Nigeria’s health sector is facing a severe shortage of skilled personnel due to a wave of migration of healthcare workers. The United Kingdom (UK) National Statistics reveal that in 2021, 4,087 healthcare workers migrated to the UK. In 2022, this number increased to 11,629, and it further rose to 26,074 in 2023, raising concerns.
Nigeria’s health workforce density is below the World Health Organization’s (WHO) minimum recommendation of 20 nurses, midwives, and doctors per 10,000 people. With a nursing and midwives density of 15.6 per 10,000 population, and a doctor density of 3.9 per 10,000, the health workforce shortage in Nigeria has significantly hindered the achievement of health-related sustainable development goals.
With the current migration of healthcare professionals, Nigeria currently has just 55,000 doctors for a population of 220 million, according to Nigeria’s Health Minister, Muhammad Ali Pate. He adds that there is a huge distribution challenge because doctors and other high-level professionals are concentrated in Lagos, Abuja, and a few other urban centers.
In a report published in March of 2023, the World Health Organization (WHO) warned that, by 2030, there will be a global shortage of 10 million healthcare workers. The shortage will especially affect low-income countries, such as Nigeria, due to workers going abroad in search of opportunities.
Nigeria needs 363,000 doctors to serve its more than 200 million people, according to Uche Rowland, president of the Nigerian Medical Association (NMA).
Policies To Limit Migration
In 2023, the Nigerian government in a bid to reduce the migration of health workers to developed countries approved the appointment of retired doctors, nurses, and other clinical healthcare workers as contract staff. About two weeks into February, the Nursing Council in Nigeria announced a new policy to curb the migration of the nursing workforce. This policy, which will come into effect in March, will require that entry-level nurses work for a minimum of two years before applying for verification of their nursing licence for overseas work.
This resulted to protest from Hundreds of nurses, who stormed health regulator’s offices in Abuja and Lagos demanding the withdrawal of the policy
Also, in April last year, lawmakers proposed a five-year mandatory service for entry-level doctors before applying for full licensure for practice. These lawmakers argued that the measure was a way for doctors to give back to society after enjoying the dividends of subsidised education.

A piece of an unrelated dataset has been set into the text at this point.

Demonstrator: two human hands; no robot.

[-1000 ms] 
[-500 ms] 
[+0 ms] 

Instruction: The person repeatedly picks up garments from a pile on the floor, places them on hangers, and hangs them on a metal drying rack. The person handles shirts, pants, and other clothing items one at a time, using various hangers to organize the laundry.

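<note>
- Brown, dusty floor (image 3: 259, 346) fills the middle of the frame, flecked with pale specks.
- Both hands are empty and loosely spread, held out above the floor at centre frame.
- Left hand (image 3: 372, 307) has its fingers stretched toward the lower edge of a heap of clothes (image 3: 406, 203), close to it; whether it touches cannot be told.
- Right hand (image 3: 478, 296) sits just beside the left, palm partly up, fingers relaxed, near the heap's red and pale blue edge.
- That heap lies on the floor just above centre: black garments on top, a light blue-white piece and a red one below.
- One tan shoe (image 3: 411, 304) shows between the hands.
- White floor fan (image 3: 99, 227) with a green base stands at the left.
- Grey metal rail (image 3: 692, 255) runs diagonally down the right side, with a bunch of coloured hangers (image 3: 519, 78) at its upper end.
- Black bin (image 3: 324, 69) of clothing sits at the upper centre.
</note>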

However, according to Dr. Nzube Ifediba, an early career health economist and health policy researcher, posited that coercive policies like deterrents not only perform poorly but worsen the pressure to leave.
She emphasized that Rather than use deterrents to curb the migration of health workers, policymakers should consider non-monetary incentives.

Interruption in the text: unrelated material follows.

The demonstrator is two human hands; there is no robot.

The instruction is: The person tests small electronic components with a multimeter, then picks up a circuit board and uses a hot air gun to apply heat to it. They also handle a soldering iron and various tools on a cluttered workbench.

“ Mentorships from the senior health workforce may help retain entry-level nurses. Research has shown that mentorships can retain the healthcare workforce, by as much as 25%. In a study done in Northern Uganda, health workers were more likely to remain in remote public health centres if they felt valued and respected by senior colleagues. Unlike the hierarchical apprenticeship style that characterises most clinical training, the mentorship style of training encourages mutual respect and trust.

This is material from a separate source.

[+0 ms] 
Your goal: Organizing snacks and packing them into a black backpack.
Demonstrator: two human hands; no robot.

“It also creates a conducive environment for advocacy, career progression and job satisfaction. Furthermore, since most of the health workforce is employed by the government, employers should optimize recruitment in such a way that spaces left by migrated workers are quickly filled by the unemployed. This is significant, in light of the menace of ghost workers that plague most public facilities in Nigeria ”, she said.
Dr. Nzube concluded that the Medical and Dental Council and Nursing and Midwifery Council should strengthen advocacy efforts.
“They should advocate the need for better remuneration, working conditions, and smoother career progression. They should also advocate the need for employers in private practice to employ registered nurses, and not unprofessional “auxiliary nurses” in a bid to save cost.” she noted.